Because the address bar URL remains the same, even non-technical users now understand that they’re viewing another instance while logged in via their own. Because this happens automatically for all instances whitelisted by lemmy.menf.in if you have automatic fediverse-wide login enabled, federation is now completely seemless and nobody complains. I understand that setting this up securely and compatibly might be difficult but could greatly simplify the UX because posts, comments, communities and user pages would have just one visible URL and no ambiguous IDs.

[–] samae@lemmy.menf.in 1 points 1 year ago (1 children)

Wouldn't that overload popular instances even more? Right now, popular instances only need to accommodate their users, but with a "fediverse-wide" auth, soon they'll also have to serve content to people who followed that popular link to their content?

[–] ChaoticNeutralCzech@feddit.de 3 points 1 year ago* (last edited 1 year ago) (1 children)

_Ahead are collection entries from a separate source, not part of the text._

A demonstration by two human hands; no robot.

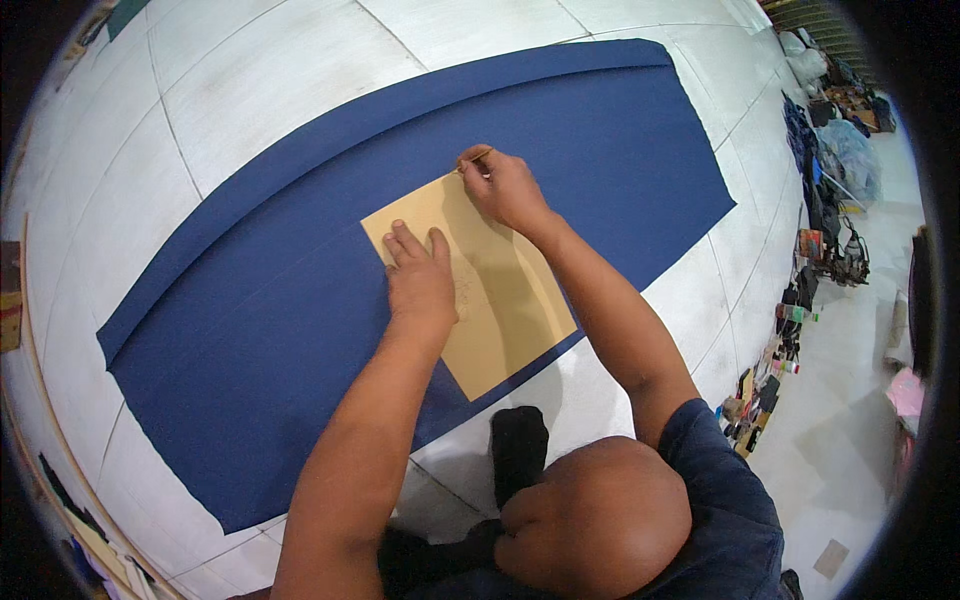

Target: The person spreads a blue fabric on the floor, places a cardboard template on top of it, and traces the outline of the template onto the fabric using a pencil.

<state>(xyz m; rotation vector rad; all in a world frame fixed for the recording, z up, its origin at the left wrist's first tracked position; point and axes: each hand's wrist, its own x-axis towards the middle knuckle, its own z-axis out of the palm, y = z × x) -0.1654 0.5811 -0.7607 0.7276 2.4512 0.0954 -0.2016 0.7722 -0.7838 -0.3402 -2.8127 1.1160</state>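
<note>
A tan rectangular sheet, like card (500,290), lies at a slant on a large dark blue cloth (290,280) spread on the floor. My left hand (421,280) is laid flat on the sheet's left part, fingers apart. At the sheet's far corner, my right hand (503,188) is closed in a pinch. A thin, stick-like end pokes out between its fingers, too small for me to tell its kind. Faint marks show on the sheet beside my left hand.
The cloth's far edge has a long fold (390,115). White tiled floor (270,90) surrounds it. My black-covered foot (519,440) is near the cloth's front edge. Along the right lie tools, bottles and a clear plastic bag (848,160). Long strips run along the left.
</note>
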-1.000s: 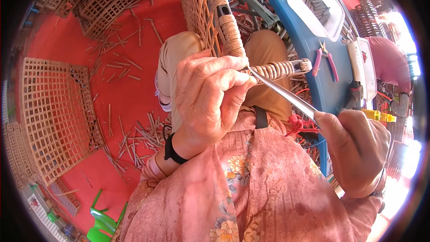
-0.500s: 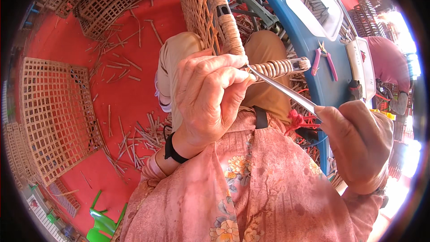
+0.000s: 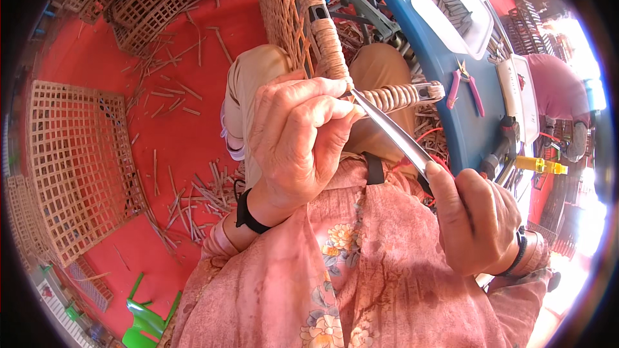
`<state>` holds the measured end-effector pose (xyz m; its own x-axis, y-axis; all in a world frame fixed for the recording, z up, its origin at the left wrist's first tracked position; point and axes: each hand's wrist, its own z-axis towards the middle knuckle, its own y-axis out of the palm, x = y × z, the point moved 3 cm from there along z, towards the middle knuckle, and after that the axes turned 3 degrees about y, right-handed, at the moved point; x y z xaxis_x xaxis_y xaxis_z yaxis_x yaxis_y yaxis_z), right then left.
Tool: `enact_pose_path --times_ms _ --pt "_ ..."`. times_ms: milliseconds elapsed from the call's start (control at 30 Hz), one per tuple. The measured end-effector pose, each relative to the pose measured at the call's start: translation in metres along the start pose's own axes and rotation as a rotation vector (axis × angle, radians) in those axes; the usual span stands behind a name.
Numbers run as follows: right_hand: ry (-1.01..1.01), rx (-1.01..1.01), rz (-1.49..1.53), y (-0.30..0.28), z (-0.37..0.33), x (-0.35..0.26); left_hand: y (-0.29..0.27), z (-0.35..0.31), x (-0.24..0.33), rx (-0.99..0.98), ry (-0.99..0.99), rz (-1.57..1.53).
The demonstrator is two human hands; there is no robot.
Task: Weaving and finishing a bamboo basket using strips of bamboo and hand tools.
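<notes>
A cane-wrapped frame (image 3: pixel 330 51) with an openwork woven panel (image 3: pixel 282 9) rests against my lap. A shorter wrapped bar (image 3: pixel 391 98) with a dark metal end meets it at a corner. My left hand (image 3: pixel 296 122) pinches at that corner, with thumb and forefinger closed; exactly what lies between the fingertips is partly hidden. A shiny, pale flat strip (image 3: pixel 393 133) runs from this corner down to my right hand (image 3: pixel 480 219), narrowing toward the frame. The right hand is closed round its lower end, thumb laid along it.
At right, a blue table (image 3: pixel 461 84) bears pink-handled cutters (image 3: pixel 465 90) and a white tray (image 3: pixel 474 44) of short pieces. A yellow-ended tool (image 3: pixel 540 165) lies near a person's pink sleeve (image 3: pixel 558 84). Woven panels (image 3: pixel 80 167) and cane offcuts (image 3: pixel 200 200) litter the red floor near a green chair (image 3: pixel 145 322).
My right hand has moved left and closer to the corner, so less of the strip shows between my hands. The yellow-ended tool is now uncovered. My left hand stays almost in place.
</notes>
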<state>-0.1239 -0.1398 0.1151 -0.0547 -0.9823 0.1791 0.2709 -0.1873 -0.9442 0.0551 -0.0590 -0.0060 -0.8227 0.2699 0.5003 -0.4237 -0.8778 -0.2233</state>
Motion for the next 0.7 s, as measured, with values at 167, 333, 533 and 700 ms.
enact_pose_path --times_ms 167,333,533,700 --pt "-0.067 -0.026 0.046 -0.002 0.001 0.01 0.002 -0.004 -0.003 0.058 -0.031 -0.022" --pt "-0.109 -0.023 0.019 0.01 0.002 0.007 0.002 -0.005 -0.002 0.089 -0.033 -0.036" --pt "-0.144 0.084 -0.045 0.023 0.0 -0.001 -0.003 -0.002 0.001 0.034 -0.052 -0.035" --pt "-0.143 0.11 -0.053 0.021 0.009 -0.005 -0.004 -0.002 0.001 0.049 -0.066 -0.027"
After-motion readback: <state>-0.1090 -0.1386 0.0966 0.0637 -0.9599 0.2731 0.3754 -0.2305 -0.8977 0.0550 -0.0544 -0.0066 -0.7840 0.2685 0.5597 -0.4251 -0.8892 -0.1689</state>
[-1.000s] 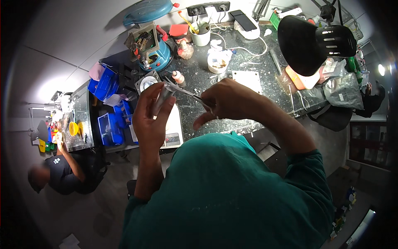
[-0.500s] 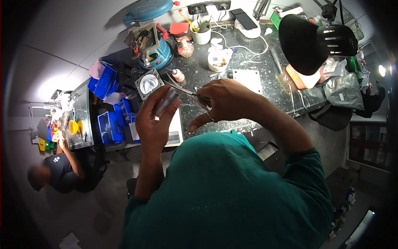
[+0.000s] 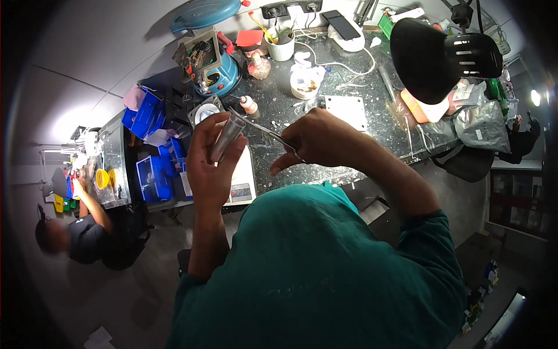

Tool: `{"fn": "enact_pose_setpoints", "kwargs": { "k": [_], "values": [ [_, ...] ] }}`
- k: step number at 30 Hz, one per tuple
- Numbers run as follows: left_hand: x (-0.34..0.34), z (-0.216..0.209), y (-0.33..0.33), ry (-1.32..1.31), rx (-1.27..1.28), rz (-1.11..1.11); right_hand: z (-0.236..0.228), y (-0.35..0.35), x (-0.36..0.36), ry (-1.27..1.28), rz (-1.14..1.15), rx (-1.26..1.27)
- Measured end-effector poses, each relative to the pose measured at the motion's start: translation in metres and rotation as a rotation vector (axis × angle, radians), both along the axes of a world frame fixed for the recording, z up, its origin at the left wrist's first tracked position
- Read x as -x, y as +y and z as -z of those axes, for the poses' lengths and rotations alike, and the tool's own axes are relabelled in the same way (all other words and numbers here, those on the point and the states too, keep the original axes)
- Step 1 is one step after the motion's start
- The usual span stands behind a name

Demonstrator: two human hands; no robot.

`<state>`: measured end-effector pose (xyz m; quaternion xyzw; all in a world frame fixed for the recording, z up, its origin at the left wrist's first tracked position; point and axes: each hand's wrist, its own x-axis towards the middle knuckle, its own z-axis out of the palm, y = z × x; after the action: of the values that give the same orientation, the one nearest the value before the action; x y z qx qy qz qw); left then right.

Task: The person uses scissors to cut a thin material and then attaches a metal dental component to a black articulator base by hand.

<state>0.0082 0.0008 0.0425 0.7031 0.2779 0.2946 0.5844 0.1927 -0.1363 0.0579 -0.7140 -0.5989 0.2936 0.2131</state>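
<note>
My left hand (image 3: 204,168) is closed around a clear, hollow tube (image 3: 228,139), holding it upright with a slight tilt above the bench. In my right hand (image 3: 319,139) is a slim metal tool with ring handles, which looks like scissors (image 3: 263,128). My fingers are at its handles, and its long tips reach left to the tube's upper rim. Whether the tips touch the rim I cannot make out. Below my left hand lies a flat white device (image 3: 244,177) with buttons. A round white dish (image 3: 207,112) and a small pink bottle (image 3: 249,105) stand just beyond.
Across the dark speckled bench (image 3: 273,104) are a white tub (image 3: 304,86), a white plate with corner holes (image 3: 346,112) and a blue machine (image 3: 220,78). A black lamp head (image 3: 421,61) overhangs the right side. Blue bins (image 3: 154,177) sit at left; another person (image 3: 87,238) works beyond.
Both hands have shifted slightly; the left has moved a little left with the tube, whose open top now shows more. The tool's tips remain by the rim.
</note>
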Motion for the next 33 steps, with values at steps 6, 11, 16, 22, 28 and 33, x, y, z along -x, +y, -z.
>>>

I think the server load increase from cross-instance browsing will be low. The extra load only really comes when:

  1. Users with the fediverse-wide cookie follow a link to another instance: A tiny HTML+JS site (the embed frame) will be loaded from the content-hosting instance, in addition to the same server having to serve the content to the home instance server. This piece of HTML+JS will remain loaded as long as the client’s browser tab is open and on the domain. Even the URL can change in sync with the embed frame going to various pages thanks to the JS. As such, the load increase is constant for each session and rather small.
  2. The one I am really worried about: Setting the fediverse-wide cookie. AFAIK, cross-domain cookies currently only work through embeds so when a user clicks “automatically log me in on each whitelisted Fediverse site”, it will need to get a response from all federated servers (feddit.de has 4250)! Many of these are single users’ personal servers and will not handle even a small ping whenever a user registers at a federated instance. We might need new web technology for cross-domain cookies or a central server just for content-less requests that do nothing but allow other domains to share a cookie, which somewhat defeats the point of the Fediverse. Please suggest another solution if you are an expert in web technology. Yes, it could be and is being solved with browser add-ons but you cannot push every new user to install one because that would just increase the barrier to entry.

Anyway, I’m quite tech-savvy but one of the first things I saw on Lemmy was “if your account is hosted on another instance, you will not be able to log in” and thought “so federation does not exist?” I hope you understand how this is discouraging: at present, federation is anything but straightforward.

[–] samae@lemmy.menf.in 2 points 1 year ago

I hope you understand how this is discouraging: at present, federation is anything but straightforward.

There's also a question of perspective. If you approach federation with the mindset that it will be like the sort of SSO you get with using google products, microsoft ecosystem, or facebook to log in to many websites, then yes: it's doesn't look straightforward.

If you approach it with the perspective that the coupling between fediverse applications being more loosely coupled, and have the way email work in mind, then it is actually more natural. Each application can do their own thing, and provide all or partial compatibility with the fediverse. Think of a blog application, which rely on the fediverse only for the comment section of each blog posts, but also does other things specific to that application. Taking the example of email again, nobody thinks they should be able to log-in to microsoft outlook using their gmail account, or to gmail using their home-made account, in order to read and send emails.

There's a narrative aspect to it too.